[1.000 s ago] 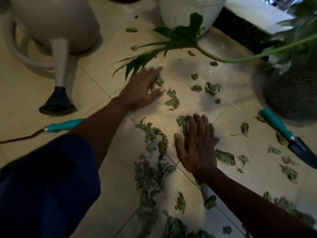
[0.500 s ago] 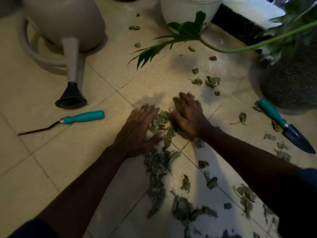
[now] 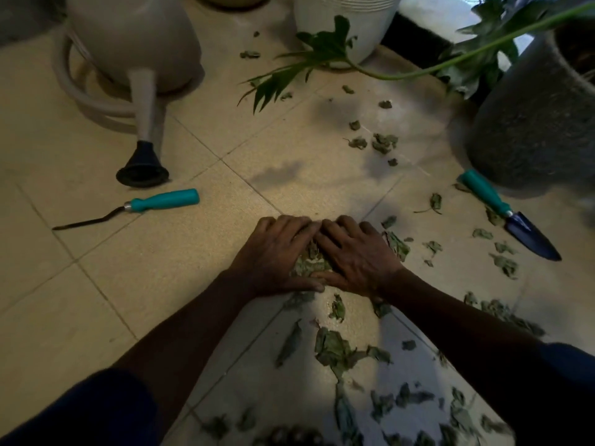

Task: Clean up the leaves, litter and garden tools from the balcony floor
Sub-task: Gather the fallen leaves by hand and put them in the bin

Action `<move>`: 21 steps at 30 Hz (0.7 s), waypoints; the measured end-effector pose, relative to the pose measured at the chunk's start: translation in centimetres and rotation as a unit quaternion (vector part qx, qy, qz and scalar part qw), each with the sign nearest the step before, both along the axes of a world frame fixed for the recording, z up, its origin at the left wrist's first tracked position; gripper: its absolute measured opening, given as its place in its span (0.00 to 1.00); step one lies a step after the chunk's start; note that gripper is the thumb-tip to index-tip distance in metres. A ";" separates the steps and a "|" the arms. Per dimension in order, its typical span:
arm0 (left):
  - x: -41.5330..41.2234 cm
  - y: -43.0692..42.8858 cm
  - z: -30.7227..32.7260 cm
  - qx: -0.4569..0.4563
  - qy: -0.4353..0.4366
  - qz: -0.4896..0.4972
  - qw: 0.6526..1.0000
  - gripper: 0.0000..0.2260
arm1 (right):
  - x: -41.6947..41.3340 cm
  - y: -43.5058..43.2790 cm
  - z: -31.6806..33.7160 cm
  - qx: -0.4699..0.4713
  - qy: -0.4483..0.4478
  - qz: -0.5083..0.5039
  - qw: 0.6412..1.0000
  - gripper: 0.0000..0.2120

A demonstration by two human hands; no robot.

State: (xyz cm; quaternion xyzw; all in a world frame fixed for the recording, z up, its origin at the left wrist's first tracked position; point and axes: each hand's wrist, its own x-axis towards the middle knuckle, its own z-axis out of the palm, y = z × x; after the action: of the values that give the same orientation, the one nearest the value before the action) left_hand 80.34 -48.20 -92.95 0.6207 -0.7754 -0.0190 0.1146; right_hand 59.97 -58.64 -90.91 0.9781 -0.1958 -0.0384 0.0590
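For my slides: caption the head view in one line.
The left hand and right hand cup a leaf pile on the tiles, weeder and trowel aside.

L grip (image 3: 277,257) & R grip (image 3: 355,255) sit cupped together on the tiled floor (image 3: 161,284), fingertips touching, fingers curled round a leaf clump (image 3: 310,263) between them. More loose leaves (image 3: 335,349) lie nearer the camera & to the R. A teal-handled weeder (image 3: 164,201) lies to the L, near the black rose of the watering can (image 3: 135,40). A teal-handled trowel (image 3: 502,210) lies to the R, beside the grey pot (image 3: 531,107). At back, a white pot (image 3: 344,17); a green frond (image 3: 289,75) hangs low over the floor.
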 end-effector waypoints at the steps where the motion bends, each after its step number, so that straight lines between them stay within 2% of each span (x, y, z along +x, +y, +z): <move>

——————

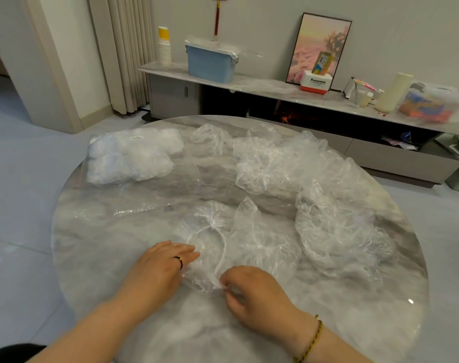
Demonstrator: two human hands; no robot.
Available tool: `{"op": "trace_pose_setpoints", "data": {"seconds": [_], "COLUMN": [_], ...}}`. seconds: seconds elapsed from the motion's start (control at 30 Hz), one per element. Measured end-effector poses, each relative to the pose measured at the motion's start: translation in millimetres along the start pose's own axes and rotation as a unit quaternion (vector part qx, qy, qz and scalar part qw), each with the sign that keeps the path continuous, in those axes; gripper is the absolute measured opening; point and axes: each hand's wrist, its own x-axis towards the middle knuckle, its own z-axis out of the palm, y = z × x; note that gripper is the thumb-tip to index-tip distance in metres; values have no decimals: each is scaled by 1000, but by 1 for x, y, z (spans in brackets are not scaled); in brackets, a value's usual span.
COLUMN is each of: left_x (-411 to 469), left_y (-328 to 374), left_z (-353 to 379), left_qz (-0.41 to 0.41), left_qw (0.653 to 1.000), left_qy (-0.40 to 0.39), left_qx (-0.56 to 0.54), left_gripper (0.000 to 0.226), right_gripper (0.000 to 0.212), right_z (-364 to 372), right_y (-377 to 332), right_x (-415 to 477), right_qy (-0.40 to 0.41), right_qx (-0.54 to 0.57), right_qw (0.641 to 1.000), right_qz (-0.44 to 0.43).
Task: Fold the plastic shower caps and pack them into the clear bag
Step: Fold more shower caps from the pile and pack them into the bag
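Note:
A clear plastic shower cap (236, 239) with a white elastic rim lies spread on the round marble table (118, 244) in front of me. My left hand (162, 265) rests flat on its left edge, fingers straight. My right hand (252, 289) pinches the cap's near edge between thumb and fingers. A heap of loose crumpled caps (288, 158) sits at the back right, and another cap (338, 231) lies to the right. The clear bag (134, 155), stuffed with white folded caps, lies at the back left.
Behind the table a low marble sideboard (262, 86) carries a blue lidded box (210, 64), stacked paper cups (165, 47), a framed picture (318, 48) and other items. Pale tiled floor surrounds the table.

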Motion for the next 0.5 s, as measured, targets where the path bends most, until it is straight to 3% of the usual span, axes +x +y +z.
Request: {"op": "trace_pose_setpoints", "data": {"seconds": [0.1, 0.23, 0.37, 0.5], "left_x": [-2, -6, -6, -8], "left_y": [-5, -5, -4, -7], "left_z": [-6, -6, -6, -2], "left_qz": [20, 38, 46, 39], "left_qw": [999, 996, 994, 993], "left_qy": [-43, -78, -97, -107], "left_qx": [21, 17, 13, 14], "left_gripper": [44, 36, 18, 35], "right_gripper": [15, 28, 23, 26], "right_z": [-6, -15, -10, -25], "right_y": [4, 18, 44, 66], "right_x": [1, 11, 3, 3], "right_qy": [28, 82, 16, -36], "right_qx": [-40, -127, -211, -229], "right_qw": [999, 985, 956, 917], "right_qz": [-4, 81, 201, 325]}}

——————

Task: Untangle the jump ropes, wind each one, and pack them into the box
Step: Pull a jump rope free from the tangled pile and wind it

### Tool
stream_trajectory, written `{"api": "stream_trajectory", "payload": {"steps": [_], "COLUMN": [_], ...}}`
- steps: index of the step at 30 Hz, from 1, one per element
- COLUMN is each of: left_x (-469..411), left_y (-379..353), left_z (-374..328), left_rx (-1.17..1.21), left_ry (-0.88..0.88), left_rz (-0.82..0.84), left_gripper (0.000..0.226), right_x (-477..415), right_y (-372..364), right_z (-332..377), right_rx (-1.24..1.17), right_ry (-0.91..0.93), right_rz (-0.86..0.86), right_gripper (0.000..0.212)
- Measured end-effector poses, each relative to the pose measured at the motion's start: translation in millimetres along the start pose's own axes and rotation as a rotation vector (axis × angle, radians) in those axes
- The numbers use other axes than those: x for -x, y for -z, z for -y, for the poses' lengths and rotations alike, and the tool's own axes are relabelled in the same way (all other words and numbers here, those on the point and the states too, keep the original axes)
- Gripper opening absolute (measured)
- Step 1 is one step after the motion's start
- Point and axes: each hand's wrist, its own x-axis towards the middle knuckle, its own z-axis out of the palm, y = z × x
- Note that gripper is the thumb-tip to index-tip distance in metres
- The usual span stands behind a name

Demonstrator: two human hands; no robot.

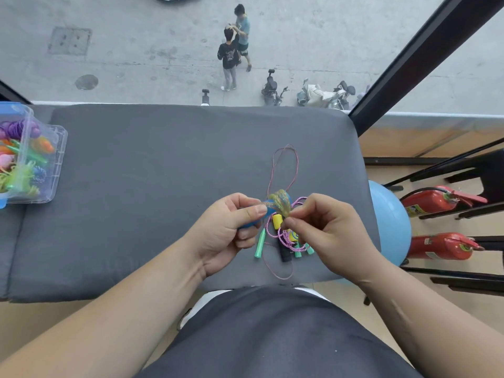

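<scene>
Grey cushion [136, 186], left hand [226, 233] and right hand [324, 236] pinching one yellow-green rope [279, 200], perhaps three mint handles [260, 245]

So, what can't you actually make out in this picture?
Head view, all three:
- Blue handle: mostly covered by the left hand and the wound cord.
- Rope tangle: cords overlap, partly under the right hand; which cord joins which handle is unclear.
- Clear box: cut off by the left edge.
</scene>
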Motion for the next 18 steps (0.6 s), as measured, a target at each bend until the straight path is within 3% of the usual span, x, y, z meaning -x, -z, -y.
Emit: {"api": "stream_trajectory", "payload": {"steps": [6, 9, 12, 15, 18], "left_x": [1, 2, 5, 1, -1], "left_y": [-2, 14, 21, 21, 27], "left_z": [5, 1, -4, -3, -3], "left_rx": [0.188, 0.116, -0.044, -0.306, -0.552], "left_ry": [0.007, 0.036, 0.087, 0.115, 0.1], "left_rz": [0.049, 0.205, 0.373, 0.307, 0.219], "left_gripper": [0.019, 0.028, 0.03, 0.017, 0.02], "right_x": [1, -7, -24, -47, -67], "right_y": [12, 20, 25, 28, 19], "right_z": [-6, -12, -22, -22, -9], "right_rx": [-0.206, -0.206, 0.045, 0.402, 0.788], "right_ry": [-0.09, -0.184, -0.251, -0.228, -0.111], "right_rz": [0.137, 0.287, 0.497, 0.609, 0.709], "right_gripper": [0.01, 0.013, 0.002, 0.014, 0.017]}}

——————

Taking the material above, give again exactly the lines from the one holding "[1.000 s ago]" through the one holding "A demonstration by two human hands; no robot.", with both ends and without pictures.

[1.000 s ago] 
[0.500 s ago] 
[now] 

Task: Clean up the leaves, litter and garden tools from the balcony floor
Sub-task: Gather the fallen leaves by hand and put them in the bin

Action `<move>`: 21 steps at 30 Hz (0.7 s), waypoints; the measured end-effector pose, relative to the pose measured at the chunk's start: translation in centimetres and rotation as a unit quaternion (vector part qx, qy, qz and scalar part qw), each with the sign nearest the step before, both along the axes of a world frame fixed for the recording, z up, its origin at the left wrist's first tracked position; gripper: its absolute measured opening, given as its place in its span (0.00 to 1.00); step one lies a step after the chunk's start; note that gripper is the thumb-tip to index-tip distance in metres. A ";" separates the steps and a "|" the arms. Per dimension in order, its typical span:
arm0 (left):
  - x: -41.5330..41.2234 cm
  - y: -43.0692..42.8858 cm
  - z: -30.7227..32.7260 cm
  - qx: -0.4569..0.4563
  - qy: -0.4353..0.4366
  - qz: -0.4896..0.4972
  - qw: 0.6526..1.0000
  - gripper: 0.0000..0.2260
arm1 (right):
  - x: -41.6947..41.3340 cm
  - y: -43.5058..43.2790 cm
  - z: -31.6806..33.7160 cm
  - qx: -0.4699..0.4713
  - qy: -0.4483..0.4478
  - qz: -0.5083..0.5039
  - qw: 0.6412..1.0000
  - gripper: 0.0000..0.2120

A demonstration by two human hands; no robot.

No additional work remains on the exercise.